▸ **Task prompt**
A faithful copy of all the data is the goal; omit the pictures.

---

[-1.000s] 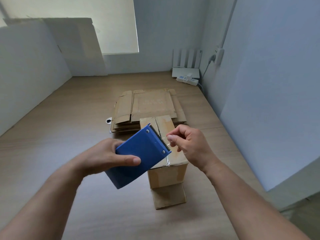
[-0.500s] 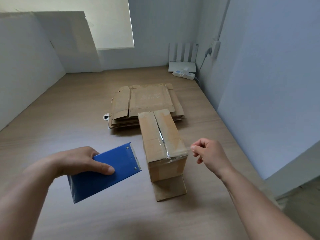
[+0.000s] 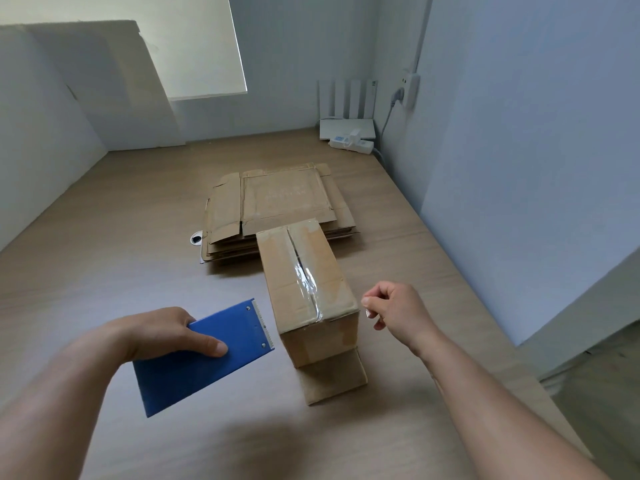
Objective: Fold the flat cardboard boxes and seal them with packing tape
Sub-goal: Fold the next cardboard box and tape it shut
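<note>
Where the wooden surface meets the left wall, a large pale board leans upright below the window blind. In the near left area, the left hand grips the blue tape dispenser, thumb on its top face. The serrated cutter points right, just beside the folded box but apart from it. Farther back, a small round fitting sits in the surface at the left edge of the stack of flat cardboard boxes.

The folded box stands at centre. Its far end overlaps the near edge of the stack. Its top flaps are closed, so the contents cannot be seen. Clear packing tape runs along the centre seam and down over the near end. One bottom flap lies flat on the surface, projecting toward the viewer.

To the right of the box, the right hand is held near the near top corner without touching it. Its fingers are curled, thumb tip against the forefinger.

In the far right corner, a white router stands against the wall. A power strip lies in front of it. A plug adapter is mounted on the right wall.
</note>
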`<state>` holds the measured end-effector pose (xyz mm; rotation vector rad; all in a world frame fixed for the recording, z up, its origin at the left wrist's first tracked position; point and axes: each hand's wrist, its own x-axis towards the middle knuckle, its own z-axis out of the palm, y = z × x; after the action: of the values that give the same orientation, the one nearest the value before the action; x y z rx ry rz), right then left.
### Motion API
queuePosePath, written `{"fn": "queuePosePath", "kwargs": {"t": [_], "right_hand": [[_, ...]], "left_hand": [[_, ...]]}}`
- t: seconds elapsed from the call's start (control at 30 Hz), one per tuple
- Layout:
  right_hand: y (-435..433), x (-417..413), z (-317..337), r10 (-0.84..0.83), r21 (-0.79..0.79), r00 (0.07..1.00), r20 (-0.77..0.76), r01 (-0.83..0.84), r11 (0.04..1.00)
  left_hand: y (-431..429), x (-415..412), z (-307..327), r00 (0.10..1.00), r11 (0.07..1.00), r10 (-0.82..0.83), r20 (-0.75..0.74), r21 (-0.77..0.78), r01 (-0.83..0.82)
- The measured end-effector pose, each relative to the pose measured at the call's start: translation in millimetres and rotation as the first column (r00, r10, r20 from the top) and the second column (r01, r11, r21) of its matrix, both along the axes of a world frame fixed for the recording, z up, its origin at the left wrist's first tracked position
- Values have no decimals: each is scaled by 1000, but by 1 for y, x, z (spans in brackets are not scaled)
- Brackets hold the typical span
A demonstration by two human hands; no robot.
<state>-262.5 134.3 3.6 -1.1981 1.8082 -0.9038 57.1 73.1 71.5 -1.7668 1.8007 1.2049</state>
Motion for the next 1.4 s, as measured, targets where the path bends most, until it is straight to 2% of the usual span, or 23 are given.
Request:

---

▸ **Task result**
[-1.000s] 
[-0.500s] 
[+0.000s] 
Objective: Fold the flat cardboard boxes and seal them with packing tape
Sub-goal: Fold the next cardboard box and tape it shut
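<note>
Where the wooden surface meets the left wall, a large pale board leans upright below the window blind. In the near left area, the left hand grips the blue tape dispenser, thumb on its top face. The serrated cutter points right, just beside the folded box but apart from it. Farther back, a small round fitting sits in the surface at the left edge of the stack of flat cardboard boxes.

The folded box stands at centre. Its far end overlaps the near edge of the stack. Its top flaps are closed, so the contents cannot be seen. Clear packing tape runs along the centre seam and down over the near end. One bottom flap lies flat on the surface, projecting toward the viewer.

To the right of the box, the right hand is held near the near top corner without touching it. Its fingers are curled, thumb tip against the forefinger.

In the far right corner, a white router stands against the wall. A power strip lies in front of it. A plug adapter is mounted on the right wall.
</note>
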`<state>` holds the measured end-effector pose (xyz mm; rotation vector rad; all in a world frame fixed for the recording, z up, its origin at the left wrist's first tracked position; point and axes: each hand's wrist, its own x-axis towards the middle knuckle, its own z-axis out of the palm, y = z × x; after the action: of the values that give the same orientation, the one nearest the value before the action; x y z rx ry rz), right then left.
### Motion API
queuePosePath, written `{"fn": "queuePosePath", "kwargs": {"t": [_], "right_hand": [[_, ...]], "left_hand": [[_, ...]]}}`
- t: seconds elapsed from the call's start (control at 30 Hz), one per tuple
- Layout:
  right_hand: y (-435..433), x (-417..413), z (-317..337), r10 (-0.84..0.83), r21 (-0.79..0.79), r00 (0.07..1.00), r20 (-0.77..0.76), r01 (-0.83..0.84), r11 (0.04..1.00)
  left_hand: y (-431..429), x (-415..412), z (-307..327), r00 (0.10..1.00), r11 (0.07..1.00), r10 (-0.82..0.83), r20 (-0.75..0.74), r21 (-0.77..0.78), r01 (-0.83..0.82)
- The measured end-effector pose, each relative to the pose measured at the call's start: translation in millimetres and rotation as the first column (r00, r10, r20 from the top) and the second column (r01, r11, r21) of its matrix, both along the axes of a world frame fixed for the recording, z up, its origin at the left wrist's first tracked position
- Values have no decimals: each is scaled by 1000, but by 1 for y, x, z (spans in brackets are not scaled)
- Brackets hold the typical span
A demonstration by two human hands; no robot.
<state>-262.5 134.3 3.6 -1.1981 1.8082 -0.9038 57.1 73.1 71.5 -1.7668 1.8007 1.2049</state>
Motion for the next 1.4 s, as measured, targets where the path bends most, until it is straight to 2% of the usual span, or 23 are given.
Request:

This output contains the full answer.